▶ What to do:
Without changing a thing, reproduce the entire listing and leave out its pictures.

▶ Dataset section:
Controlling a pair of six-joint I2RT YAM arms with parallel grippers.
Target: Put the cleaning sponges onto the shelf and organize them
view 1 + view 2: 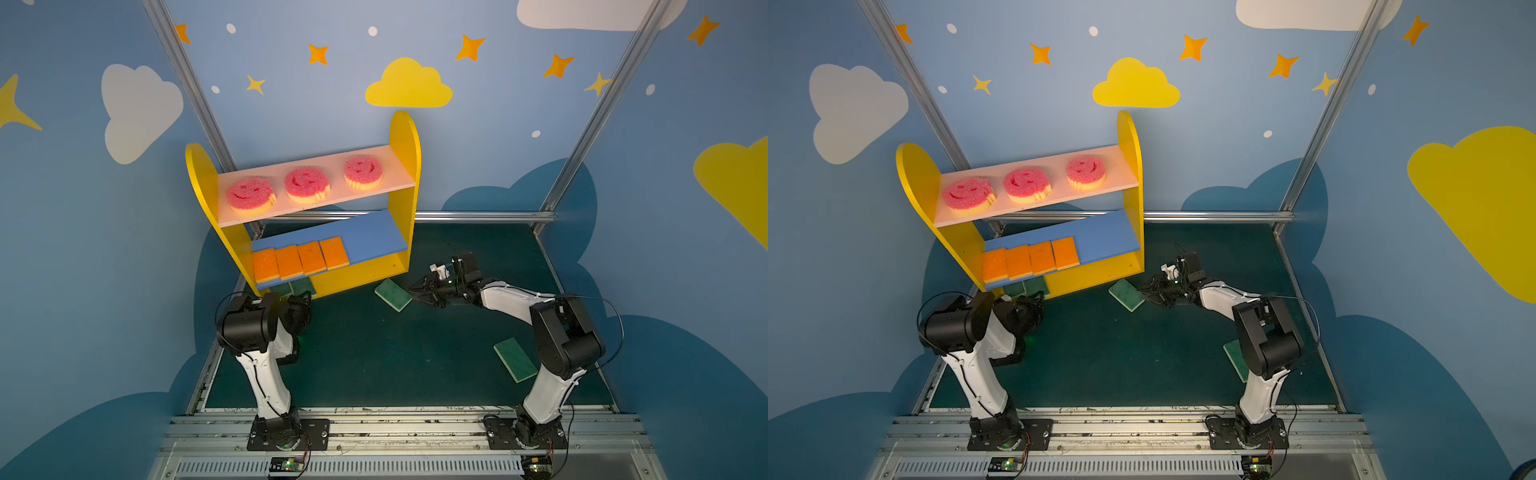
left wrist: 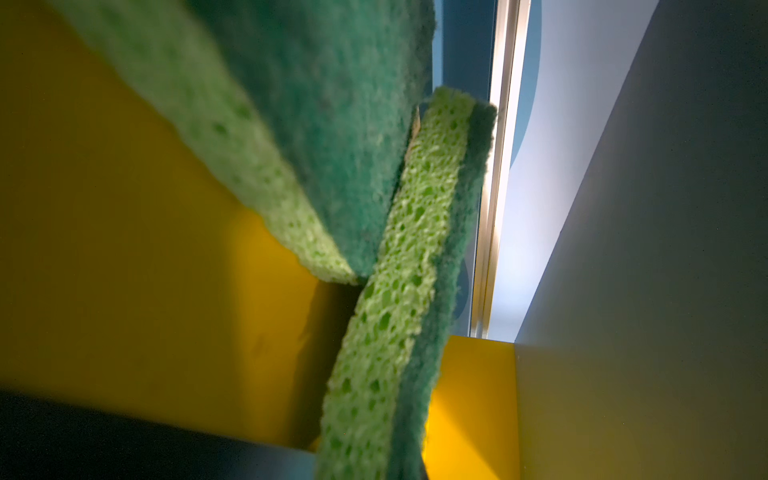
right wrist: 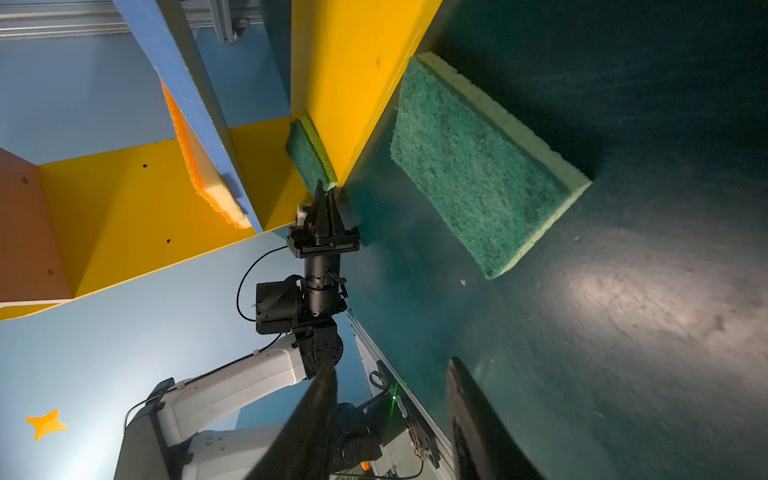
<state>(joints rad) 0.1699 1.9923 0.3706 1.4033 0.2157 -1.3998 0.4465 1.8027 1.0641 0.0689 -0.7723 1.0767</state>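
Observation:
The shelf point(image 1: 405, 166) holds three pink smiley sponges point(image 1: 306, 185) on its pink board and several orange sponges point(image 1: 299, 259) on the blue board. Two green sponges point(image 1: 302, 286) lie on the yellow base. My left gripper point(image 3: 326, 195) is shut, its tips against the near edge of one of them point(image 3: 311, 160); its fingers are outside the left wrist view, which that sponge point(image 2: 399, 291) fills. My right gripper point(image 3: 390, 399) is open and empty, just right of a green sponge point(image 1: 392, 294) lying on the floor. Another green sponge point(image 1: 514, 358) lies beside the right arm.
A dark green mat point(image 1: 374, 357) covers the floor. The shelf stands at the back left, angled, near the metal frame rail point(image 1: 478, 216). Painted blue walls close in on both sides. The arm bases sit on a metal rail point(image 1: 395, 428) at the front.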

▶ Task output:
Controlling a pair of six-joint I2RT YAM arms with parallel grippers.
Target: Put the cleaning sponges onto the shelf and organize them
view 1 + view 2: 
left wrist: 
right wrist: 
<state>(joints rad) 0.1699 1.9923 0.3706 1.4033 0.2157 -1.3998 0.4465 1.8027 1.0641 0.0689 -0.7723 1.0767</state>
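Observation:
The shelf point(image 1: 405, 166) holds three pink smiley sponges point(image 1: 306, 185) on its pink board and several orange sponges point(image 1: 299, 259) on the blue board. Two green sponges point(image 1: 302, 286) lie on the yellow base. My left gripper point(image 3: 326, 195) is shut, its tips against the near edge of one of them point(image 3: 311, 160); its fingers are outside the left wrist view, which that sponge point(image 2: 399, 291) fills. My right gripper point(image 3: 390, 399) is open and empty, just right of a green sponge point(image 1: 392, 294) lying on the floor. Another green sponge point(image 1: 514, 358) lies beside the right arm.
A dark green mat point(image 1: 374, 357) covers the floor. The shelf stands at the back left, angled, near the metal frame rail point(image 1: 478, 216). Painted blue walls close in on both sides. The arm bases sit on a metal rail point(image 1: 395, 428) at the front.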

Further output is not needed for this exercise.